Quando Almério estiver cantando Cazuza, entenda o álbum 'Tudo é amor' como nova versão de velha história

Quando Almério estiver cantando Cazuza, entenda o álbum 'Tudo é amor' como nova versão de velha história
Capa do álbum 'Tudo é amor – Almério canta Cazuza'

Ana Stewart

Resenha de álbum

Título: Tudo é amor – Almério canta Cazuza

Artista: Almério

Edição: Parças do Bem / Altafonte

Cotação: * * * *

? Por mais improvável que seja, há afinidade entre a poética crua e afiada das letras do cantor e compositor carioca Cazuza (4 de abril de 1958 – 7 de julho de 1990) e o tom corrosivo do álbum autoral, Desempena (2017), que ampliou a visibilidade de Almério Rodrigo Menezes Feitosa no universo pop brasileiro.
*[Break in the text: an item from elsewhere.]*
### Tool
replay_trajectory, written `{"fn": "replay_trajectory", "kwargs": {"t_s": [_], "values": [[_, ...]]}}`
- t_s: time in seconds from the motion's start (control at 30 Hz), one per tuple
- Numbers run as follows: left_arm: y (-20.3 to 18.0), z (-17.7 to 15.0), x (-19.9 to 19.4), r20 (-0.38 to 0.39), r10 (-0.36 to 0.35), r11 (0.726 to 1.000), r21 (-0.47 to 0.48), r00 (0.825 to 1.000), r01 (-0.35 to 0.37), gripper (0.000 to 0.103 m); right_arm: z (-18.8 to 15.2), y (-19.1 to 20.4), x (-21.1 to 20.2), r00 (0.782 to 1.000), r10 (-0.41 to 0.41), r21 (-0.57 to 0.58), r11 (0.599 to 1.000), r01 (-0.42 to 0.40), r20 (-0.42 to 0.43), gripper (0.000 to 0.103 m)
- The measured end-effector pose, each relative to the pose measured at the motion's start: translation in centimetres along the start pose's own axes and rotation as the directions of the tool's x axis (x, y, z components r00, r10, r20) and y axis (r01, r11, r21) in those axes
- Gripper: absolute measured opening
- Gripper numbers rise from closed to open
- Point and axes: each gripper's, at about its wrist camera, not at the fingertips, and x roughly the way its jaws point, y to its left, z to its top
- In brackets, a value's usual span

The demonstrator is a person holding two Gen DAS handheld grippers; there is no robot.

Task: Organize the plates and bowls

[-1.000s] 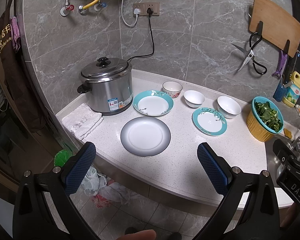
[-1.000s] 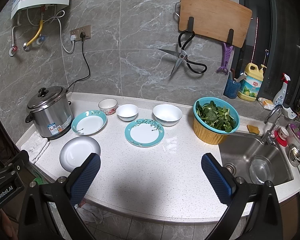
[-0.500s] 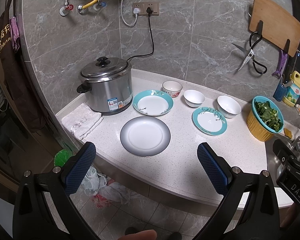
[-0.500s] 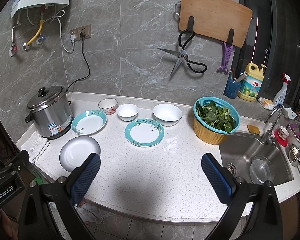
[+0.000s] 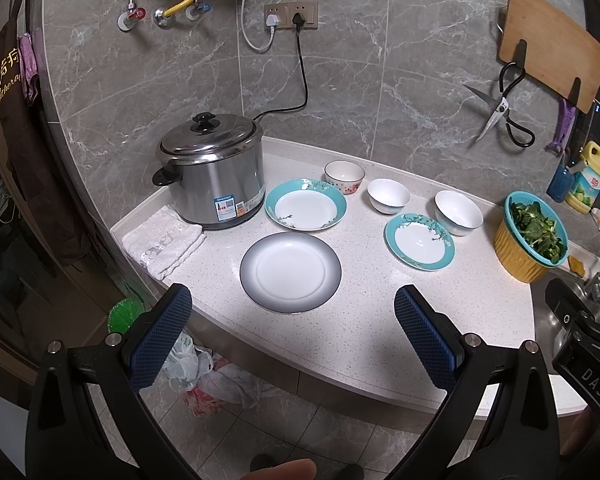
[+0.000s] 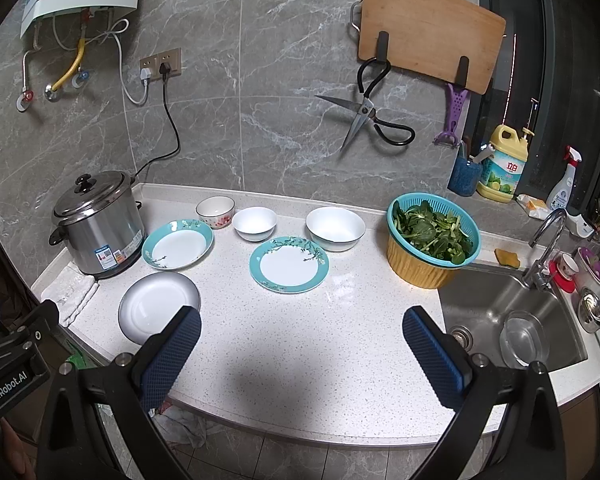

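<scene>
On the white speckled counter (image 5: pixel 360 320) lie a grey-rimmed white plate (image 5: pixel 290 272) (image 6: pixel 159 306), a large teal-rimmed plate (image 5: pixel 305 210) (image 6: pixel 177 244) and a smaller teal-rimmed plate (image 5: pixel 419 241) (image 6: pixel 289 264). Behind them stand a flowered small bowl (image 5: pixel 344 176) (image 6: pixel 215 211), a small white bowl (image 5: pixel 388 195) (image 6: pixel 254 223) and a larger white bowl (image 5: pixel 458 213) (image 6: pixel 335 228). My left gripper (image 5: pixel 292 344) hovers open before the counter's front edge, below the grey-rimmed plate. My right gripper (image 6: pixel 302 356) hangs open above the counter's near part, holding nothing.
A steel rice cooker (image 5: pixel 210 172) stands at the left with a folded white cloth (image 5: pixel 162 240) beside it. A teal-and-yellow colander of greens (image 6: pixel 434 240) sits by the sink (image 6: pixel 508 316). Scissors (image 6: pixel 366 120) and a cutting board (image 6: pixel 428 32) hang on the wall.
</scene>
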Motion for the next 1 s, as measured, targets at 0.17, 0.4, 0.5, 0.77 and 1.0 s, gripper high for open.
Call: {"fn": "replay_trajectory", "kwargs": {"t_s": [0.17,0.4,0.5,0.77,1.0], "values": [[0.06,0.01,-0.06,-0.001,0.001,1.0,0.0,1.0,-0.001,0.103,-0.02,0.02,0.07,1.0,0.0,0.0,1.0,0.0,-0.001,0.103],[0.03,0.01,0.04,-0.001,0.0,1.0,0.0,1.0,0.0,0.103,-0.06,0.06,0.08,1.0,0.0,0.0,1.0,0.0,-0.001,0.103],[0.02,0.02,0.04,-0.001,-0.001,1.0,0.001,1.0,0.001,0.103,-0.08,0.05,0.08,1.0,0.0,0.001,1.0,0.0,-0.001,0.103],[0.0,0.05,0.05,-0.001,0.0,1.0,-0.001,1.0,0.0,0.103,-0.14,0.0,0.1,1.0,0.0,-0.001,1.0,0.0,-0.003,0.103],[-0.05,-0.77,0.84,-0.003,-0.006,1.0,-0.002,1.0,0.006,0.103,-0.22,0.04,0.04,1.0,0.0,0.0,1.0,0.0,-0.002,0.103]]}}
No álbum Tudo é amor – Almério canta Cazuza, lançado em 25 de novembro, o link contribui para ajustar a sintaxe direta de Cazuza à voz agreste e por vezes andrógina desse cantor e compositor pernambucano de 41 anos, nascido em 1º de novembro de 1980 em Altinho (PE) quando Cazuza ainda dava os primeiros passos na música em carreira que seria alavancada com a admissão como vocalista da banda carioca Barão Vermelho em 1981.

Cidade do interior de Pernambuco, Altinho (PE) foi o ponto de partida da rota existencial e artística de Almério, que migrou aos 20 anos para Caruaru (PE) – onde se lançou como ator e cantor em 2003 – e chegou ao Recife (PE) aos 33 anos, trazendo na bagagem o primeiro álbum, Almério (2013), e um contato mais forte com a obra de Cazuza através da audição da música Vai à luta (Rogério Meanda e Cazuza, 1987) em coletânea do cantor rotulado como Exagerado.

Não por acaso, Vai à luta abre o disco Tudo é amor como acerto de contas de Almério com a vida que encarou se assumindo gay e artista.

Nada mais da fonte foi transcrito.